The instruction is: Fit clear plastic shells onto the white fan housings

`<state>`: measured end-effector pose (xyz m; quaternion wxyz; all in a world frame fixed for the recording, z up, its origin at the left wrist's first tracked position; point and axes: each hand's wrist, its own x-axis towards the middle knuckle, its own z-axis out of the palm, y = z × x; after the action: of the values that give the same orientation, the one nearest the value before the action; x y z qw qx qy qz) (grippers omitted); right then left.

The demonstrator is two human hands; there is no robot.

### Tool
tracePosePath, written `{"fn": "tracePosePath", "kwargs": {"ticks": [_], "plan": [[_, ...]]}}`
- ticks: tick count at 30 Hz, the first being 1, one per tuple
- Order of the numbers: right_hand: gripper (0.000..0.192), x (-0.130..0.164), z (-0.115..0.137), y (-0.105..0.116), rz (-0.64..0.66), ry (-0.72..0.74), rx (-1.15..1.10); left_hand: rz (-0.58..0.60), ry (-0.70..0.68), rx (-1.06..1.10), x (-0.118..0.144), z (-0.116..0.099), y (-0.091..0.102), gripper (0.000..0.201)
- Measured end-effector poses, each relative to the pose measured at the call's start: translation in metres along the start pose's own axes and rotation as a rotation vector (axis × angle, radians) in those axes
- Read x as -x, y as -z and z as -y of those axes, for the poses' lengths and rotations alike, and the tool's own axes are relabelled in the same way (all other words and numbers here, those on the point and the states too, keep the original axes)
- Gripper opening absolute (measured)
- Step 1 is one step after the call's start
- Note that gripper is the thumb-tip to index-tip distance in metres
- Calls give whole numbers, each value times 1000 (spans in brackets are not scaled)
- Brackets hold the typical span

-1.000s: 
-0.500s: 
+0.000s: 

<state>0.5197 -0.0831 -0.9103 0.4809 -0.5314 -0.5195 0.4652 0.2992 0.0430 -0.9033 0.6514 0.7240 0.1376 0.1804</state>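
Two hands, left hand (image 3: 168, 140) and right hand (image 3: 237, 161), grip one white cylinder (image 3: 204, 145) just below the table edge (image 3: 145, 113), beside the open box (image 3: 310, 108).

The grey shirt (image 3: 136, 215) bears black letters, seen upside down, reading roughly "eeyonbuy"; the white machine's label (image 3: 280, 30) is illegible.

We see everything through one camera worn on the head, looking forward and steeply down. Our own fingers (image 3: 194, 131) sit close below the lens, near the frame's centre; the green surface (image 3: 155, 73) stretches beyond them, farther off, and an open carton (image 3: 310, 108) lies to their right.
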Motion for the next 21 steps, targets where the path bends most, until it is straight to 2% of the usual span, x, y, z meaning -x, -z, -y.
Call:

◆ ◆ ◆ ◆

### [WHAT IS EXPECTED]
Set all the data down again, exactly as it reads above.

### [EXERCISE ANSWER]
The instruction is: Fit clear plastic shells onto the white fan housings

`<state>`: measured end-effector pose (xyz m; quaternion wxyz; all in a world frame fixed for the recording, z up, its origin at the left wrist's first tracked position; point and axes: each hand's wrist, its own x-axis towards the middle knuckle, its own z-axis out of the palm, y = z × x; after the action: of the values that give the same orientation, the one nearest the value before the action; x y z qw qx qy qz) (grippers omitted); right then left.

The demonstrator is two human hands; there is no robot.

### Tool
tracePosePath, written `{"fn": "tracePosePath", "kwargs": {"ticks": [_], "plan": [[_, ...]]}}`
- ticks: tick count at 30 Hz, the first being 1, one per tuple
- Order of the numbers: right_hand: gripper (0.000..0.192), x (-0.130..0.164), z (-0.115..0.137), y (-0.105..0.116), rz (-0.64..0.66), ry (-0.72..0.74), rx (-1.15..1.10); left_hand: rz (-0.58..0.60), ry (-0.70..0.68), rx (-1.06..1.10), x (-0.118..0.144), z (-0.116..0.099), y (-0.091..0.102), gripper (0.000..0.201)
- Measured end-effector poses, each relative to the pose measured at the call's start: translation in metres along the start pose's own axes and rotation as a rotation vector (axis × angle, radians) in those axes
- Read x as -x, y as -z and z as -y of those axes, for the poses' lengths and rotations alike, and the tool's own axes are relabelled in the same way (all other words and numbers here, those on the point and the states too, keep the original axes)
- Gripper opening absolute (measured)
- Step 1 is one step after the call's start
- Note that gripper is the thumb-tip to index-tip distance in metres
- Calls give whole numbers, each value times 1000 (spans in brackets are not scaled)
- Brackets hold the typical span

-1.000s: 
-0.500s: 
+0.000s: 

<state>0.5197 -0.0831 -0.9103 0.4809 -0.5314 -0.5195 0.4652 0.2992 0.0430 -0.9033 0.6514 0.7240 0.1376 0.1804</state>
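Two hands, left hand (image 3: 168, 140) and right hand (image 3: 237, 161), grip one white cylinder (image 3: 204, 145) just below the table edge (image 3: 145, 113), beside the open box (image 3: 310, 108).

The grey shirt (image 3: 136, 215) bears black letters, seen upside down, reading roughly "eeyonbuy"; the white machine's label (image 3: 280, 30) is illegible.

We see everything through one camera worn on the head, looking forward and steeply down. Our own fingers (image 3: 194, 131) sit close below the lens, near the frame's centre; the green surface (image 3: 155, 73) stretches beyond them, farther off, and an open carton (image 3: 310, 108) lies to their right.
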Motion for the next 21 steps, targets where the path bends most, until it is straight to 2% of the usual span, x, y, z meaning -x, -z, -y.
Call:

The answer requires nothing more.